Task instructions:
Word for word, give every line of the listing again.

□ □ □ □

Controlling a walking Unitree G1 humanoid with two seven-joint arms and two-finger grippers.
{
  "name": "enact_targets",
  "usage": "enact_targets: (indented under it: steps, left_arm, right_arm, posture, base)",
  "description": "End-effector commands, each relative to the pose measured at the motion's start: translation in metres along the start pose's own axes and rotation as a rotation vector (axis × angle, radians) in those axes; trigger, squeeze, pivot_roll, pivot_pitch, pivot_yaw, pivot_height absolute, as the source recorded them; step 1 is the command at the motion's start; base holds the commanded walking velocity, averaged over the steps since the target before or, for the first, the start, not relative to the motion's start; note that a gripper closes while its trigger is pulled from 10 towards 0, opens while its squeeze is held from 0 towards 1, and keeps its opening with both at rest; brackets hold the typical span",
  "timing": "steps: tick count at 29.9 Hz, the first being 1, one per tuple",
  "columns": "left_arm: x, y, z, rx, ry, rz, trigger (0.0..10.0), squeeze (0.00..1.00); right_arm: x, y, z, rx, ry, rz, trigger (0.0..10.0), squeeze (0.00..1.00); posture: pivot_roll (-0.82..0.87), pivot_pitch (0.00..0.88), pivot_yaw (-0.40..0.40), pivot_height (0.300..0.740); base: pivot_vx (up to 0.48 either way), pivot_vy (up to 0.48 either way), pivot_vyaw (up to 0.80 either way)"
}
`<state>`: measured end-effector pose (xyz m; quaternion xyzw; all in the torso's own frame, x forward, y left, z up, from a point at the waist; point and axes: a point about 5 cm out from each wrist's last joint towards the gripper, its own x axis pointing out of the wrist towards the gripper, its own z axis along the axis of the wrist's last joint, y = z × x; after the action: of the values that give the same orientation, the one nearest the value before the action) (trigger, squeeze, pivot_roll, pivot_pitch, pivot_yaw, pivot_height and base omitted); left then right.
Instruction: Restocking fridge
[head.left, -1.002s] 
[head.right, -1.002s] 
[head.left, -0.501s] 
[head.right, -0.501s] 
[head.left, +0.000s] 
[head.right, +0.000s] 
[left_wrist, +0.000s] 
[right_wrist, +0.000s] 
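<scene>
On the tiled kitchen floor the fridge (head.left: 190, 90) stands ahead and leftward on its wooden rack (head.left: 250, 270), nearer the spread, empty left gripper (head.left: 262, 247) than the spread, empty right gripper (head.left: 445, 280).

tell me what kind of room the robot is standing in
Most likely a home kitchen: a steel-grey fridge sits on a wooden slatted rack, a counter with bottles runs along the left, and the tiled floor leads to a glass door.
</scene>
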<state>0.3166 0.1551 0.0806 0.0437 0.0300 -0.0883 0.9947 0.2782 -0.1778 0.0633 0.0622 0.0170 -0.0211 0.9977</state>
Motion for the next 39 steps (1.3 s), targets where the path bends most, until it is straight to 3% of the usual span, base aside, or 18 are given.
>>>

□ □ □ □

Exercise answer:
Controlling a walking Unitree G1 humanoid with two seven-joint arms and two-finger grippers.
{
  "name": "enact_targets",
  "usage": "enact_targets: (indented under it: steps, left_arm, right_arm, posture, base)",
  "description": "End-effector commands, each relative to the pose measured at the motion's start: translation in metres along the start pose's own axes and rotation as a rotation vector (axis × angle, radians) in those axes; trigger, squeeze, pivot_roll, pivot_pitch, pivot_yaw, pivot_height absolute, as the source recorded them; step 1 is the command at the motion's start; base holds the commanded walking velocity, averaged over the steps since the target before or, for the first, the start, not relative to the motion's start; note that a gripper closes while its trigger is pulled from 10 towards 0, opens while its squeeze is held from 0 towards 1, and keeps its opening with both at rest; brackets hold the typical span",
  "timing": "steps: tick count at 29.9 Hz, the first being 1, one per tuple",
  "columns": "left_arm: x, y, z, rx, ry, rz, trigger (0.0..10.0), squeeze (0.00..1.00); right_arm: x, y, z, rx, ry, rz, trigger (0.0..10.0), squeeze (0.00..1.00); posture: pivot_roll (-0.82..0.87), pivot_pitch (0.00..0.88), pivot_yaw (-0.40..0.40), pivot_height (0.300..0.740); base: pivot_vx (up to 0.48 either way), pivot_vy (up to 0.48 either way), pivot_vyaw (up to 0.80 either way)"
}
`<state>`: measured end-effector pose (xyz m; quaternion xyzw; all in the torso's own frame, x forward, y left, z up, from a point at the waist; point and axes: a point about 5 cm out from each wrist's last joint towards the gripper, its own x axis pointing out of the wrist towards the gripper, its own z axis along the axis of the wrist's last joint, y = z × x; after the action: of the values that give the same orientation, the one nearest the value before the action) (trigger, squeeze, pivot_roll, pivot_pitch, pivot_yaw, pivot_height and base omitted); left then right.
Instruction: Restocking fridge
[head.left, -1.002s] 
[head.right, -1.002s] 
[head.left, -0.501s] 
[head.right, -0.501s] 
[head.left, +0.000s] 
[head.right, +0.000s] 
[left_wrist, +0.000s] 
[right_wrist, +0.000s] 
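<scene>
On the tiled kitchen floor the fridge (head.left: 190, 90) stands ahead and leftward on its wooden rack (head.left: 250, 270), nearer the spread, empty left gripper (head.left: 262, 247) than the spread, empty right gripper (head.left: 445, 280).

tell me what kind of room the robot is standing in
Most likely a home kitchen: a steel-grey fridge sits on a wooden slatted rack, a counter with bottles runs along the left, and the tiled floor leads to a glass door.
</scene>
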<state>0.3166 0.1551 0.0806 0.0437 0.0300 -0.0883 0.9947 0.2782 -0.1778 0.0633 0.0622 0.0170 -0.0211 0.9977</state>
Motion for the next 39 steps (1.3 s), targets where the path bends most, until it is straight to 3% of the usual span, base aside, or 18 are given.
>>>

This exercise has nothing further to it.